Холопья свадьба

      ХОЛОПЬЯ  СВАДЬБА


Серега заклеивал свой рваный ботинок и чертыхался на соседскую свадьбу, которая не давала покоя всему дому уже с раннего утра, когда во двор въехали три машины, озверело сигналя на всю округу. Была суббота, и народ хотел поспать  лишний часок. Но воющая вереница одинаковых черных, как зловещие вороны, машин подняла всех с теплых постелей, заспанные люди подбегали к окнам, испуганно разглядывая, что происходит во дворе. Уже двадцать лет, начиная с 1991-го, они привыкли не доверять ничему такому, что когда-то было признаком хорошего. Машины занудливо гудели и на похоронах таксистов, и на их, пока они были еще живы, демонстрациях протеста  против приезжих армян и китайцев, и во время новых праздников типа дня единства, и на Новый год. В общем, этот автомобильный вой мог быть признаком чего угодно – даже начавшейся войны. Поэтому люди теперь не то что не верили свадебным  завываниям клаксонов, но даже раздражались, когда убеждались, что их потревожили напрасно, что это всего лишь очередная дурацкая свадьба.

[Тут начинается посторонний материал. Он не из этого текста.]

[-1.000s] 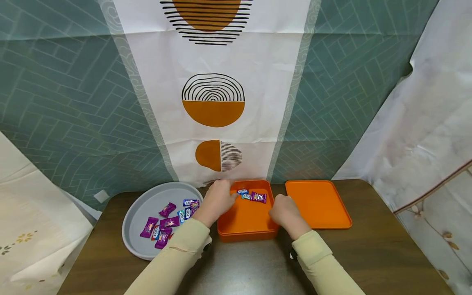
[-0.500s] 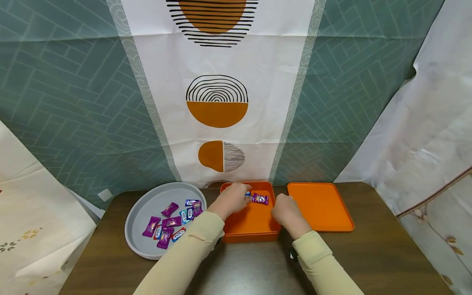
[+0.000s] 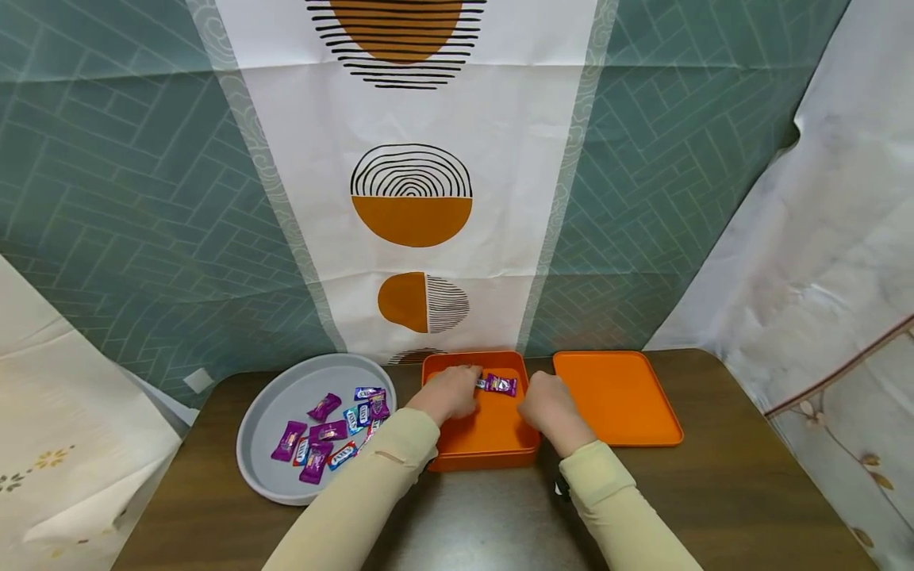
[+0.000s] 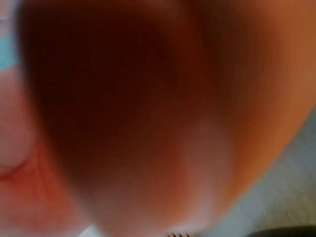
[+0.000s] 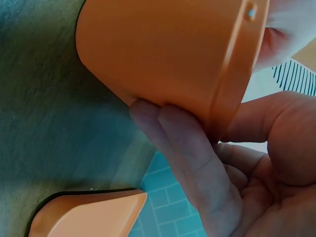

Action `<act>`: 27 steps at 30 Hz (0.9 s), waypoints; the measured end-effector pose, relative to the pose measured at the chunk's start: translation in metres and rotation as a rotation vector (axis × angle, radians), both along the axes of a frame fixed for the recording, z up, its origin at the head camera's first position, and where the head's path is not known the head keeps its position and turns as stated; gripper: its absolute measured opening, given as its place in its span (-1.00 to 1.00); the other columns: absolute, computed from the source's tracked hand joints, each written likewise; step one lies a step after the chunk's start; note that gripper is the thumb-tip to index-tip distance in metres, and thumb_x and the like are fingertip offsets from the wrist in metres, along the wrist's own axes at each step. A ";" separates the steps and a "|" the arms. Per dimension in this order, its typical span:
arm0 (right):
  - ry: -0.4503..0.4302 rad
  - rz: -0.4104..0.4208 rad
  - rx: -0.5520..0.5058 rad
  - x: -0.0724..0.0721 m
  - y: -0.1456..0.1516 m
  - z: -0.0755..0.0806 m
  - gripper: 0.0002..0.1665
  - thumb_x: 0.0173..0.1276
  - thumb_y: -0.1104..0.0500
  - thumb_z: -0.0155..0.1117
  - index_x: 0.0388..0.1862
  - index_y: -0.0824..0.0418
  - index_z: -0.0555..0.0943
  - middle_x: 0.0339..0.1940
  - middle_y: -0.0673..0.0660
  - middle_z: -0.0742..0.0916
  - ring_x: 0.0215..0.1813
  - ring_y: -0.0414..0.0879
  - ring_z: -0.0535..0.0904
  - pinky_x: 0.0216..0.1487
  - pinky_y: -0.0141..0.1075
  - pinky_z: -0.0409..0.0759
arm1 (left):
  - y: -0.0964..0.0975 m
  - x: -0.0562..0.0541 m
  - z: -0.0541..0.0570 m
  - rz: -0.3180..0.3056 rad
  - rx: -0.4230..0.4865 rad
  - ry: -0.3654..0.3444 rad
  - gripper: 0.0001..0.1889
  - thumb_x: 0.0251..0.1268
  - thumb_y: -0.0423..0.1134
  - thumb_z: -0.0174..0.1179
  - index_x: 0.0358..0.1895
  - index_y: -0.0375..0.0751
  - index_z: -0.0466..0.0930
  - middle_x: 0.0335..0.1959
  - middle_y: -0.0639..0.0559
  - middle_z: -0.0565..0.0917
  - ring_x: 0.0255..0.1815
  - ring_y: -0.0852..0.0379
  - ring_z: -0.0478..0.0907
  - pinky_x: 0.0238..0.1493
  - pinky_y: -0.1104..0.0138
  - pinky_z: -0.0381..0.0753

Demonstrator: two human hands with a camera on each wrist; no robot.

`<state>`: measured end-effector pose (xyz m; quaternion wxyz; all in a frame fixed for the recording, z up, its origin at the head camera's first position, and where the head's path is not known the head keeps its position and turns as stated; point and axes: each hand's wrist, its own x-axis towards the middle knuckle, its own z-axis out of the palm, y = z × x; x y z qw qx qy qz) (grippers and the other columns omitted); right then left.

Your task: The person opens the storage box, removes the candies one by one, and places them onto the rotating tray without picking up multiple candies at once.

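Note:
An orange rectangular box point(image 3: 493, 432) stands on the table between both hands. My left hand point(image 3: 450, 395) reaches over its left side, fingertips down at the far left part of its floor. Beside those fingertips lie a small teal-and-white wrapped candy point(image 3: 481, 384) and a purple wrapped candy point(image 3: 502, 385). I cannot tell whether the left fingers pinch a candy; the left wrist view is mostly a dark blur. My right hand point(image 3: 550, 408) grips the box's right wall. In the right wrist view its fingers point(image 5: 190, 148) lie along the outside of the box point(image 5: 163, 54), the thumb at the rim.
A round grey tray point(image 3: 264, 436) at the left holds several purple candies point(image 3: 289, 440) and smaller blue, teal and red ones. To the right lies a flat orange lid point(image 3: 617, 396). A patterned curtain point(image 3: 286, 159) hangs behind the wooden table point(image 3: 728, 476).
My left hand has moved right and down from the box's left rim into the box, covering the blue candy there. The right hand keeps its hold on the right wall.

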<state>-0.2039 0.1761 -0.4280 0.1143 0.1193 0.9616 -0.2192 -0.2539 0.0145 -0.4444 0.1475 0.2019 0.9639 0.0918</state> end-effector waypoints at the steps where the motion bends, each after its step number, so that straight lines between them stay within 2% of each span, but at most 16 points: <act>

-Дурацкая свадьба заколебала с шести утра орать,- злобно сказал Серега, роняя из липких от клея «Момент» рук старый ботинок.
-Почему дурацкая?- отозвалась, выглядывая в окно, его жена Ольга, переходя от одного конца подоконника к другому, чтобы получше разглядеть приехавших в черных машинах.
-Показуха одна,- угрюмо ответил ей муж.- Чтобы только покрасоваться. А завтра разводиться побегут да еще морду друг другу набьют.
-Ты даже не знаешь, кто женится-то.
-А кто?
-Не пойму никак, к кому приехали.  Встали у двух подъездов…
Тут машины опять засигналили, не переставая.
-Вот заразы!- Серега кинулся к кроватке годовалого сына, который проснулся и закричал с испугу, засучил ножонками, зашелся.
Ольга тоже бросилась к ребенку. Мальчик у них родился слабенький, в год он еще даже не сидел без подушек и на ножки не становился, потому что часто болел. Серега однажды видел, как от жара у Димки начались судороги и сам едва не свалился в обморок. С тех пор боялся, что это повторится. Теща говорила – Димку сглазили еще в утробе, изломали всего, вот он никак и не выпрямится. А Серега знал – мальчик слабый от их нищенской жизни. Он и свадьбы ненавидел потому, что такая затея его старшей сестры обернулась для них разорением.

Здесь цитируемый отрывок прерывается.